_WORK TO COMPLETE:_
The full listing must be reproduced exactly as given.

_DATA EXTRACT:_
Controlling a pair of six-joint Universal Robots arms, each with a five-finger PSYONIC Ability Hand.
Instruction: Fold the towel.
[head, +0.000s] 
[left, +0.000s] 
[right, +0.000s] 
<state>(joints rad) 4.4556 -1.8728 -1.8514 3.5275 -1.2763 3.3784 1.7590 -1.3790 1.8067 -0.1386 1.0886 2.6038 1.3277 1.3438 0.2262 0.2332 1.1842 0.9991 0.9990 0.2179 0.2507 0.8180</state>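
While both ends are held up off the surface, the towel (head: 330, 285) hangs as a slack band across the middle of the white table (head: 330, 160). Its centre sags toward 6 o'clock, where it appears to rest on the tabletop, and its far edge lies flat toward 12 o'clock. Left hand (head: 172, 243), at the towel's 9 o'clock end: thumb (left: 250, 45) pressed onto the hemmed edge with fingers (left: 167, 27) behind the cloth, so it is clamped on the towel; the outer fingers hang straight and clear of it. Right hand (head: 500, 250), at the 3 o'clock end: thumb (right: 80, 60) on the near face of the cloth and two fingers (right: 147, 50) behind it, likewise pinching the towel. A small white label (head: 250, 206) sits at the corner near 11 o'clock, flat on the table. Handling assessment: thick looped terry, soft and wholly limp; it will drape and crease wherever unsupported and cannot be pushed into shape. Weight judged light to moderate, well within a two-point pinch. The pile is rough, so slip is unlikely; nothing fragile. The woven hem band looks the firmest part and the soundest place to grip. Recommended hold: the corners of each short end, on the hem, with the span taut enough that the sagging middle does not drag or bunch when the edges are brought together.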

_RESULT BELOW:_
Controlling a pair of six-joint Universal Robots arms, each with a five-finger PSYONIC Ability Hand.
Instruction: Fold the towel.
[head, +0.000s] 
[left, +0.000s] 
[right, +0.000s] 
<state>(joints rad) 4.4556 -1.8728 -1.8514 3.5275 -1.2763 3.3784 1.7590 -1.3790 1.8067 -0.1386 1.0886 2.6038 1.3277 1.3438 0.2262 0.2332 1.1842 0.9991 0.9990 0.2179 0.2507 0.8180</state>
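While both ends are held up off the surface, the towel (head: 330, 285) hangs as a slack band across the middle of the white table (head: 330, 160). Its centre sags toward 6 o'clock, where it appears to rest on the tabletop, and its far edge lies flat toward 12 o'clock. Left hand (head: 172, 243), at the towel's 9 o'clock end: thumb (left: 250, 45) pressed onto the hemmed edge with fingers (left: 167, 27) behind the cloth, so it is clamped on the towel; the outer fingers hang straight and clear of it. Right hand (head: 500, 250), at the 3 o'clock end: thumb (right: 80, 60) on the near face of the cloth and two fingers (right: 147, 50) behind it, likewise pinching the towel. A small white label (head: 250, 206) sits at the corner near 11 o'clock, flat on the table. Handling assessment: thick looped terry, soft and wholly limp; it will drape and crease wherever unsupported and cannot be pushed into shape. Weight judged light to moderate, well within a two-point pinch. The pile is rough, so slip is unlikely; nothing fragile. The woven hem band looks the firmest part and the soundest place to grip. Recommended hold: the corners of each short end, on the hem, with the span taut enough that the sagging middle does not drag or bunch when the edges are brought together.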

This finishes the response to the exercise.